Planejamento financeiro não é apenas sobre fazer o patrimônio crescer. É também sobre proteger o que já foi construído
Ao buscar investimentos e alternativas de rentabilidade, é comum que a atenção esteja concentrada no crescimento do patrimônio. Mas uma estratégia financeira consistente também precisa considerar os riscos que podem comprometer a renda, o patrimônio e a capacidade de manter os planos no longo prazo.

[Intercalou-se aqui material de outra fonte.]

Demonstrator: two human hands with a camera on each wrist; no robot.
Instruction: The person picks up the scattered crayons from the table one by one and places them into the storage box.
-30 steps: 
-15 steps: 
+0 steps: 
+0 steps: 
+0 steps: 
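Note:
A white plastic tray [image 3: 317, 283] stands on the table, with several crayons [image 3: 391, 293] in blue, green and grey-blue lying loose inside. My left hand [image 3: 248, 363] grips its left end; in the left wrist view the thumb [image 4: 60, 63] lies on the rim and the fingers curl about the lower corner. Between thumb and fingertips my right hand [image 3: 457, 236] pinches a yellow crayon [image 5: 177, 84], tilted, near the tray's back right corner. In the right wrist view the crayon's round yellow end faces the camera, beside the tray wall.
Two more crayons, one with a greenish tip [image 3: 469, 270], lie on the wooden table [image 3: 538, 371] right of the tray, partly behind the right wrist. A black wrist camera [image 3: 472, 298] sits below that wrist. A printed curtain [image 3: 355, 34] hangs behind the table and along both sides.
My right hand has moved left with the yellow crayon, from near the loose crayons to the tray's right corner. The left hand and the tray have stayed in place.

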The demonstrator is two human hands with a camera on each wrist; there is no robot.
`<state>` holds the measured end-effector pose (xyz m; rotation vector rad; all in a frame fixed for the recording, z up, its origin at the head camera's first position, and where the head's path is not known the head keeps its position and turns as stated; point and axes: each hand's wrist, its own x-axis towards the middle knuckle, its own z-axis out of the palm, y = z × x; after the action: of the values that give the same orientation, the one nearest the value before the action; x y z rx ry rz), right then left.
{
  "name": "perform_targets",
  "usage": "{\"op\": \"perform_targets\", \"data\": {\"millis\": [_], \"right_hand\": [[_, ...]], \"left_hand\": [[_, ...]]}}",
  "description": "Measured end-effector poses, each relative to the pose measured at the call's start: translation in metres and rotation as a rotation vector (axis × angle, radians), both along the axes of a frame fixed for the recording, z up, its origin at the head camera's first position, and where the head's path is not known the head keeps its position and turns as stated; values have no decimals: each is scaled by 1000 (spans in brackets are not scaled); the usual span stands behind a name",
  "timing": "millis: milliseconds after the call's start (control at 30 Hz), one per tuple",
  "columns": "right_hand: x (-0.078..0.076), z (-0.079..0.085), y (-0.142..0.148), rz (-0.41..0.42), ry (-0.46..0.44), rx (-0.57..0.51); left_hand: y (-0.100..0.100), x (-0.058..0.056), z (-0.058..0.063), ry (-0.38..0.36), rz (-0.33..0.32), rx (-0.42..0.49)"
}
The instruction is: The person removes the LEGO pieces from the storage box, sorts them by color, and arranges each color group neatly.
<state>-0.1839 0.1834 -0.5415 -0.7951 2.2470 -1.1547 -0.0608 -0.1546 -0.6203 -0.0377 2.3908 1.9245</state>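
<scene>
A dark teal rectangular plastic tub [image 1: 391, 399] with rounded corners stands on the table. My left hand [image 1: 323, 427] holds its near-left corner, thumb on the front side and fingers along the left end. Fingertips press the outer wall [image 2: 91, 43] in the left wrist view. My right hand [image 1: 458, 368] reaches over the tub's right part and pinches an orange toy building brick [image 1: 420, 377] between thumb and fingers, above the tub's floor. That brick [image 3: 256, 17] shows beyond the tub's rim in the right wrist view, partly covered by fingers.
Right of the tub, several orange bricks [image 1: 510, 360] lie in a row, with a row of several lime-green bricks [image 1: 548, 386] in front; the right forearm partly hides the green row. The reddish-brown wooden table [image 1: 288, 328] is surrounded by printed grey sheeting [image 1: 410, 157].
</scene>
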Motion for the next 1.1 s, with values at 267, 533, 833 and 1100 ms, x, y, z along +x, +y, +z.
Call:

Esse tema foi abordado no quadro “Papo de Investidor”, do programa Resenha do Dinheiro, apresentado por Thiago Godoy. A discussão destaca o papel dos seguros como instrumentos de proteção financeira, permitindo transferir para uma seguradora parte dos riscos que, caso aconteçam, poderiam gerar um impacto significativo no orçamento ou no patrimônio.
Assista ao episódio exibido no Youtube da CNN Brasil Money.
Seguro residencial, automóvel, viagem e vida são alguns exemplos. No seguro de vida, dependendo das coberturas contratadas, a proteção pode ir além do falecimento, incluindo situações como doenças graves, invalidez, incapacidade temporária e internações.
Para quem depende da própria atividade profissional para gerar renda, proteger essa capacidade também é uma decisão financeira. Um período prolongado de afastamento pode afetar o pagamento das despesas, comprometer investimentos e até interromper projetos de longo prazo.
Na Umbria Private, entendemos o seguro como parte de uma estratégia mais ampla de gestão de riscos. Por isso, a escolha das coberturas deve partir das necessidades reais de cada pessoa ou empresa, considerando patrimônio, renda, responsabilidades e os riscos aos quais está exposta.
Mais do que contratar uma apólice, é importante entender o que precisa ser protegido, quais riscos podem gerar maior impacto e quais coberturas realmente fazem sentido.
Planejar é pensar no crescimento. Proteger é garantir que um imprevisto não coloque todo o planejamento em risco.